The plugin and its reach

WP Maps Pro allows site owners to embed customisable Google Maps and OpenStreetMap views with markers, listings, and advanced location features. It is commonly used as a store locator tool for businesses that need to help users find nearby locations, view details, and get directions. The plugin is sold through the Envato Market (CodeCanyon), not through WordPress’s official plugin directory, which means updates are not distributed through the standard WordPress auto-update mechanism.

That distribution model creates a particular risk.

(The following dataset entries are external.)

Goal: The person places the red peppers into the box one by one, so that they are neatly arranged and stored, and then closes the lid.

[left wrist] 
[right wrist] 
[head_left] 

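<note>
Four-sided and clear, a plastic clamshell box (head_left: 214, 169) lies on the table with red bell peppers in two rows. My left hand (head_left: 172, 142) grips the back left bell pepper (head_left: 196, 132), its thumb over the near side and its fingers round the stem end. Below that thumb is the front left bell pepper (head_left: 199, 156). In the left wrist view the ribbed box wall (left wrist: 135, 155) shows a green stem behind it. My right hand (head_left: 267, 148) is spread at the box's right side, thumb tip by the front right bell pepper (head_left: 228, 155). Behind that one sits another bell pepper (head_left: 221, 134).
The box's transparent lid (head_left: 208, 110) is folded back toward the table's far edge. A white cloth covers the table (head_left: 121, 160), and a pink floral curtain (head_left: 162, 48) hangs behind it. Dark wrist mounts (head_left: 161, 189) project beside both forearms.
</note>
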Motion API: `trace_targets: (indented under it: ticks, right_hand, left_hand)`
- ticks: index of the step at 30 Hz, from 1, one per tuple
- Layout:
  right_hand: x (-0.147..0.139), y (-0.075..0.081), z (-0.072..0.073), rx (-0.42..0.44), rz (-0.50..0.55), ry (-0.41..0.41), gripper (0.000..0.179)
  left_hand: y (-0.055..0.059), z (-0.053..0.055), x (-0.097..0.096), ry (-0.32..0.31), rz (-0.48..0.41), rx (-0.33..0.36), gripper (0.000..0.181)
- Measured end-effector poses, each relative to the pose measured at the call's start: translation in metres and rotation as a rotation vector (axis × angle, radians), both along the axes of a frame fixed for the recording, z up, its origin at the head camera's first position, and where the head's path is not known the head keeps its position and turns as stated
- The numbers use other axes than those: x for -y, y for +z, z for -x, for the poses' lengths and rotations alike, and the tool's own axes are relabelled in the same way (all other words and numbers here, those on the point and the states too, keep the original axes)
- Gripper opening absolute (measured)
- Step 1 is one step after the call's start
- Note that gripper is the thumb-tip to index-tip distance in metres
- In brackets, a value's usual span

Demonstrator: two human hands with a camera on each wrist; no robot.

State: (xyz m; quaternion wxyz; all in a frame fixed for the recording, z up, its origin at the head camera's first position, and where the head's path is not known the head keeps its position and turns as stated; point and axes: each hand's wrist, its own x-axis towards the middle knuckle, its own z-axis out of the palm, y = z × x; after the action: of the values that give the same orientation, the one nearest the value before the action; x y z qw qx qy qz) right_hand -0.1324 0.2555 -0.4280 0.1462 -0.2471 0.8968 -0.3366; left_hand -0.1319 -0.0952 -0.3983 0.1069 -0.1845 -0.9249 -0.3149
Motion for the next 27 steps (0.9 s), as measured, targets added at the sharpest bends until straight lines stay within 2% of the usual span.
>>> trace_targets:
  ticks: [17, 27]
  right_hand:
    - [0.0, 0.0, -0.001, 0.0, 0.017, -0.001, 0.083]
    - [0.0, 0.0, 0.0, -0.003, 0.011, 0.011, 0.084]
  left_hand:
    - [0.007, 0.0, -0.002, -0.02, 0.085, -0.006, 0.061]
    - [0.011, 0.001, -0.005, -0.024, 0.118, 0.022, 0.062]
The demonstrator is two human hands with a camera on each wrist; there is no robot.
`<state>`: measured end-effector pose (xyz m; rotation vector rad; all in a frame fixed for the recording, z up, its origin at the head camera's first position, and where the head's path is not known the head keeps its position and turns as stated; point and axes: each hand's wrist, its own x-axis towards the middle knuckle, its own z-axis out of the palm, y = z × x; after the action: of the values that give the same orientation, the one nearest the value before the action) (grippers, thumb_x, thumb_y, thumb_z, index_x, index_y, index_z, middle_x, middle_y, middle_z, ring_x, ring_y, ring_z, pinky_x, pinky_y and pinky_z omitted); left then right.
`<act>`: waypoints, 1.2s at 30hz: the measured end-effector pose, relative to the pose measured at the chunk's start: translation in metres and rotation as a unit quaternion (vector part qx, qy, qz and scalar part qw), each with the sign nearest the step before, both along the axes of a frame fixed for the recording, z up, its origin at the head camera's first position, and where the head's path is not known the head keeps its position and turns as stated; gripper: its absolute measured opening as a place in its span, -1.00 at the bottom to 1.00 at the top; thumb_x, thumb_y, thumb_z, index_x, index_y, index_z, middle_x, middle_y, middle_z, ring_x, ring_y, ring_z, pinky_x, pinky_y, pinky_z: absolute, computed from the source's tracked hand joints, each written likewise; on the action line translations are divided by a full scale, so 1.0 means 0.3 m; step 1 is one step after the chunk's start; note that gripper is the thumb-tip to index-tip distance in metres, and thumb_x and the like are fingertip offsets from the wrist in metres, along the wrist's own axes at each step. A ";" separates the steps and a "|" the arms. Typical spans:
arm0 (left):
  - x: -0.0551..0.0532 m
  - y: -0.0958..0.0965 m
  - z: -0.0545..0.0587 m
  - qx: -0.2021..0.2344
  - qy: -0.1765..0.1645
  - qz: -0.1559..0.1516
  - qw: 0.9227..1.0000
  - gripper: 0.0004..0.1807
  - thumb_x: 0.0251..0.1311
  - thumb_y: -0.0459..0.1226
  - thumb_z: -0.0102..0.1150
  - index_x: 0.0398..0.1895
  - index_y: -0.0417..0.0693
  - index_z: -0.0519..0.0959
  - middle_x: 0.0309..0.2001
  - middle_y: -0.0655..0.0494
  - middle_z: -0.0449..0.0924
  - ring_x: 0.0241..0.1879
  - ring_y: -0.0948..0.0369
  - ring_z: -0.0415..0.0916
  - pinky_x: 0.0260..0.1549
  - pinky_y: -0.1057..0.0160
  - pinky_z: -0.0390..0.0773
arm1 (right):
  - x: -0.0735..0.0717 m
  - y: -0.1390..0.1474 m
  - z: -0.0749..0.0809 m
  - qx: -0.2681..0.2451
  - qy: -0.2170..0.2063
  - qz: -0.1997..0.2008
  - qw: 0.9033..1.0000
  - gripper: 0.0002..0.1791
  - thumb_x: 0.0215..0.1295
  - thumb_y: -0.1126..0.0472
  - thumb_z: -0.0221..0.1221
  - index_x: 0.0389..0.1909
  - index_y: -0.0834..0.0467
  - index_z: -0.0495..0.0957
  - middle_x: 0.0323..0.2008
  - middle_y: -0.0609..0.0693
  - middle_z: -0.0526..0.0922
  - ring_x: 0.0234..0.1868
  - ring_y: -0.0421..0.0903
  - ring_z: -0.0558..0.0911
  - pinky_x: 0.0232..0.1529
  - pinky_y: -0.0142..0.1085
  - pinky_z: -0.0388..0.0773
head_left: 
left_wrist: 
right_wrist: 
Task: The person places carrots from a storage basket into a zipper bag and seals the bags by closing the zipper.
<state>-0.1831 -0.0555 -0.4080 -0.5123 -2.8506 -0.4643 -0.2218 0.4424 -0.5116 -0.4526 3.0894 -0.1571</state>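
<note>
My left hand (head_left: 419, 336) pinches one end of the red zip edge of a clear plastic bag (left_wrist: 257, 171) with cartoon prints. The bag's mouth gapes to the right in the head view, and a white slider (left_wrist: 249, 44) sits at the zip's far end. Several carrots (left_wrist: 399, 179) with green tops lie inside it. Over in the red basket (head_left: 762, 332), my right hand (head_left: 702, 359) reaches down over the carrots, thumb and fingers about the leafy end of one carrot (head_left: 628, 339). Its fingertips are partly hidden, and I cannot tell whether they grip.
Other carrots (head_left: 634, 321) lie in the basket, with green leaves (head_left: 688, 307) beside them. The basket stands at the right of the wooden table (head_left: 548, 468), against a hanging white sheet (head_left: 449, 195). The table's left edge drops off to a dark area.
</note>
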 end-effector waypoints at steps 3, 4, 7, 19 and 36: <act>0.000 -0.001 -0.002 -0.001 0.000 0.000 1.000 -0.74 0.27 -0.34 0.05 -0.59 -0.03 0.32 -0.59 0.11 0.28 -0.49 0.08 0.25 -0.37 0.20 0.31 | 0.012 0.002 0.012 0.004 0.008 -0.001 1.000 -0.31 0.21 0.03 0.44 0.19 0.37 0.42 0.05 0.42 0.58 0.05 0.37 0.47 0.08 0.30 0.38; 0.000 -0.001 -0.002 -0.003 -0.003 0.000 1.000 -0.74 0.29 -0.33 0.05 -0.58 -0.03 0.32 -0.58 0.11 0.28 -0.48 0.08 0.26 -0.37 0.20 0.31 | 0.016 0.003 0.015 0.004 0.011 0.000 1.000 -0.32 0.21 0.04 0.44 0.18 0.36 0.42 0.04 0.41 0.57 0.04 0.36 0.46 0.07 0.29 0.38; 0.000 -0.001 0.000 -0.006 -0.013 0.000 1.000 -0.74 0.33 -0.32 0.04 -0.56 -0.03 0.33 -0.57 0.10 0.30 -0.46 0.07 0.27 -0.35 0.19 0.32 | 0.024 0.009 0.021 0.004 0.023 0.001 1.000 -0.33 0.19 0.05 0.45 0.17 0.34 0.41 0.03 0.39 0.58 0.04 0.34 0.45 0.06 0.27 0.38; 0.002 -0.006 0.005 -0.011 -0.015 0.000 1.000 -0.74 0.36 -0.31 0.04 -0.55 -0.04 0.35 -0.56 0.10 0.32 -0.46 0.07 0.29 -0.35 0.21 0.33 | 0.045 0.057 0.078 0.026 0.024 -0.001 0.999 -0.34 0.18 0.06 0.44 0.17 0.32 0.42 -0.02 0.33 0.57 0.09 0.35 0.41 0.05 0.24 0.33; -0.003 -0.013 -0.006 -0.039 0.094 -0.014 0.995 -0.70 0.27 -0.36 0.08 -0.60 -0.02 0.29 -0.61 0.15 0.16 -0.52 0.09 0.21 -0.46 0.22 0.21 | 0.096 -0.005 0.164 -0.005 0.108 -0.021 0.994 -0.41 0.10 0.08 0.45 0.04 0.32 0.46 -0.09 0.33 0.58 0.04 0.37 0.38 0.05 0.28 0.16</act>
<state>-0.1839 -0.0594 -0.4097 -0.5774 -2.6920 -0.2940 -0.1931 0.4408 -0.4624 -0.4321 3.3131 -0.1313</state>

Site owners who purchased the plugin may not receive automatic notifications about the security update, and many WordPress installations are maintained by non-technical users or agencies that do not monitor vulnerability disclosures. Unlike large-scale cybercrime infrastructure that law enforcement can target with server seizures, WordPress plugin vulnerabilities are exploited through distributed, automated scanning campaigns that are difficult to disrupt.

What site owners should do

The patch in version 6.1.1 restricts the temporary access endpoint to authenticated administrators only. Site owners running WP Maps Pro should update immediately. Those who cannot update should disable the plugin until they can apply the patch. Checking for unexpected administrator accounts in the WordPress user list is a practical first step to determine whether a site has already been compromised.

The vulnerability is a textbook example of a pattern that recurs across the WordPress ecosystem: a support or debugging feature that grants elevated privileges, protected by a security mechanism that does not actually restrict access. Vulnerability disclosure programmes and security researchers like Brown play a critical role in catching these flaws before they cause widespread damage, but the 2,858 attacks blocked in a single day demonstrate that the window between disclosure and exploitation is now measured in hours, not weeks.